This article is a candid discussion of the book series, movie, and sex, in general.

As adults, we should be able to discuss sex openly and honestly, without squirming and giggling like immature junior highers. Sex is not meant to be taboo, but has become perverted. God created sex for pleasure and procreation between husband and wife. The adversary, or Satan, is the one who has perverted it to be something it was never intended, most recently and intensely in the book series and movie, 50 Shades of Grey. I believe it is my responsibility as a therapist to assist individuals and couples in dispelling myths about sex as a means to restore and reclaim a healthy view of in their sex lives.

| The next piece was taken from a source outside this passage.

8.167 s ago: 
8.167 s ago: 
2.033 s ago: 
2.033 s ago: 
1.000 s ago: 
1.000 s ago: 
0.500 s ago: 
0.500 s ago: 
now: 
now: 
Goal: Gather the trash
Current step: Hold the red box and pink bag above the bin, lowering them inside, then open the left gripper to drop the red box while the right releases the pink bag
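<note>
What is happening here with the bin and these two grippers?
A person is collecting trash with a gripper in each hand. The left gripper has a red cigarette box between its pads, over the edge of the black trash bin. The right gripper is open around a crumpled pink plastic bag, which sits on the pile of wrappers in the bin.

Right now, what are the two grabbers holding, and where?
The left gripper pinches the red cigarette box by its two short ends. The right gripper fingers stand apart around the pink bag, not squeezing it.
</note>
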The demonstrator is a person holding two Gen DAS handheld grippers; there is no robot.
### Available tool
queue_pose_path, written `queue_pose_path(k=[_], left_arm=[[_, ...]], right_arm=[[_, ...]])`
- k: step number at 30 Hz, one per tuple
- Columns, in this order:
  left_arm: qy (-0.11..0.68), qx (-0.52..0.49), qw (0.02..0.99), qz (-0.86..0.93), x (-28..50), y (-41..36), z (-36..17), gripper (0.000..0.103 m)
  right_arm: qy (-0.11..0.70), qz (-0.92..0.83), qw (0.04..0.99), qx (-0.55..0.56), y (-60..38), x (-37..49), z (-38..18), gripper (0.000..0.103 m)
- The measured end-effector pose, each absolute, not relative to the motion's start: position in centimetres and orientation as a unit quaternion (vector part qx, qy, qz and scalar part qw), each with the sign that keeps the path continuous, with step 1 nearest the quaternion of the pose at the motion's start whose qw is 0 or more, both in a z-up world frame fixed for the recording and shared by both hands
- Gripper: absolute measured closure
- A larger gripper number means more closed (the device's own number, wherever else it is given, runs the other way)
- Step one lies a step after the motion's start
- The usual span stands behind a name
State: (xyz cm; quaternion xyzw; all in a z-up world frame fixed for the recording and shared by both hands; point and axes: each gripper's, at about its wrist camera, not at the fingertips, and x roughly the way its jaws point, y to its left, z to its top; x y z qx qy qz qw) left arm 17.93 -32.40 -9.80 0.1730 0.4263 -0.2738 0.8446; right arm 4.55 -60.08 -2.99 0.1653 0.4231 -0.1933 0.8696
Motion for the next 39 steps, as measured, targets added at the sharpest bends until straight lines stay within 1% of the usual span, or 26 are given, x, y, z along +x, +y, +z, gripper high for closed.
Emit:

Some of the prominent issues we address in the counseling setting include sexual immorality in the forms of sexual addiction to pornography and infidelity, just to name a few perversions of sex. The worst perversion I have seen thus far, though, is the sensationalization and glorification of sex in the subject book/movie. Most of the everyday population is aware of the basic gist of the movie.

Christian Grey, a successful, wealthy, handsome businessman is always in pursuit of women willing to agree to a contractual subordinate/dominate sexual relationship. In a subordinate/dominant sexual relationship, one member takes on the dominant, or domineering controlling role, while the other is willing to submit to said control.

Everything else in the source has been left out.